- [EXERCISE GOAL] Could you please write out the data shown below, exactly and in full?

──────── INFORMATION PROVIDED

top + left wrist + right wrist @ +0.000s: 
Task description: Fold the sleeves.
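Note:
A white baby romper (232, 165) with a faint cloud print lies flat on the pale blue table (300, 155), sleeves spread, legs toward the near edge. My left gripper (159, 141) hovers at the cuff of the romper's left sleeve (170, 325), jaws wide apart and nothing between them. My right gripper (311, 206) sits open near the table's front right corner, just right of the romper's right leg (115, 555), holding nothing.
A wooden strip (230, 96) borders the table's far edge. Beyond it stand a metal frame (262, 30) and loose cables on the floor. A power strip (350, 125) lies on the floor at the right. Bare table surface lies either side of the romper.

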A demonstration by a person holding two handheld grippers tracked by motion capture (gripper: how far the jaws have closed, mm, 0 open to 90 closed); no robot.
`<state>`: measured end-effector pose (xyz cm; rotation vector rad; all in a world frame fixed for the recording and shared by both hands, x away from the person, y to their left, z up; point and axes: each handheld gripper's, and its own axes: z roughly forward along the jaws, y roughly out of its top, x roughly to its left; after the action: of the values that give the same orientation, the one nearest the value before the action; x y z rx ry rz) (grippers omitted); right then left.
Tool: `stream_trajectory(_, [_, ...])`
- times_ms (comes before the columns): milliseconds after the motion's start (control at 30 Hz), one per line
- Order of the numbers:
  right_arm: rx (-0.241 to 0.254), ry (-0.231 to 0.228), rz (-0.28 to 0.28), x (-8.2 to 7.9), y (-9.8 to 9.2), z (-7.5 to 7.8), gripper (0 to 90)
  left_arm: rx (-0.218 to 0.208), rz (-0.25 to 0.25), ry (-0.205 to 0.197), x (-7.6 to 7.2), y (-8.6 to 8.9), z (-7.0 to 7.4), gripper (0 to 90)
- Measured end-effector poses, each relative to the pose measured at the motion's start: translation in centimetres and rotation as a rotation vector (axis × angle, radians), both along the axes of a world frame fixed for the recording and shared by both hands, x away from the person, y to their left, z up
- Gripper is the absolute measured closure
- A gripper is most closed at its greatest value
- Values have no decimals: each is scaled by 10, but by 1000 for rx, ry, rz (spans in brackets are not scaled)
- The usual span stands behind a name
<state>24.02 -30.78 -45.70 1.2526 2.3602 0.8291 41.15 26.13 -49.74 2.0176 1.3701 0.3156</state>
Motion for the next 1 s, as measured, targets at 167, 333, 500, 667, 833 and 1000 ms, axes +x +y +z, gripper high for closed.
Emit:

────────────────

- [FINISHED TASK]
top + left wrist + right wrist @ +0.000s: 
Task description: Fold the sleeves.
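Note:
A white baby romper (232, 165) with a faint cloud print lies flat on the pale blue table (300, 155), sleeves spread, legs toward the near edge. My left gripper (159, 141) hovers at the cuff of the romper's left sleeve (170, 325), jaws wide apart and nothing between them. My right gripper (311, 206) sits open near the table's front right corner, just right of the romper's right leg (115, 555), holding nothing.
A wooden strip (230, 96) borders the table's far edge. Beyond it stand a metal frame (262, 30) and loose cables on the floor. A power strip (350, 125) lies on the floor at the right. Bare table surface lies either side of the romper.
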
A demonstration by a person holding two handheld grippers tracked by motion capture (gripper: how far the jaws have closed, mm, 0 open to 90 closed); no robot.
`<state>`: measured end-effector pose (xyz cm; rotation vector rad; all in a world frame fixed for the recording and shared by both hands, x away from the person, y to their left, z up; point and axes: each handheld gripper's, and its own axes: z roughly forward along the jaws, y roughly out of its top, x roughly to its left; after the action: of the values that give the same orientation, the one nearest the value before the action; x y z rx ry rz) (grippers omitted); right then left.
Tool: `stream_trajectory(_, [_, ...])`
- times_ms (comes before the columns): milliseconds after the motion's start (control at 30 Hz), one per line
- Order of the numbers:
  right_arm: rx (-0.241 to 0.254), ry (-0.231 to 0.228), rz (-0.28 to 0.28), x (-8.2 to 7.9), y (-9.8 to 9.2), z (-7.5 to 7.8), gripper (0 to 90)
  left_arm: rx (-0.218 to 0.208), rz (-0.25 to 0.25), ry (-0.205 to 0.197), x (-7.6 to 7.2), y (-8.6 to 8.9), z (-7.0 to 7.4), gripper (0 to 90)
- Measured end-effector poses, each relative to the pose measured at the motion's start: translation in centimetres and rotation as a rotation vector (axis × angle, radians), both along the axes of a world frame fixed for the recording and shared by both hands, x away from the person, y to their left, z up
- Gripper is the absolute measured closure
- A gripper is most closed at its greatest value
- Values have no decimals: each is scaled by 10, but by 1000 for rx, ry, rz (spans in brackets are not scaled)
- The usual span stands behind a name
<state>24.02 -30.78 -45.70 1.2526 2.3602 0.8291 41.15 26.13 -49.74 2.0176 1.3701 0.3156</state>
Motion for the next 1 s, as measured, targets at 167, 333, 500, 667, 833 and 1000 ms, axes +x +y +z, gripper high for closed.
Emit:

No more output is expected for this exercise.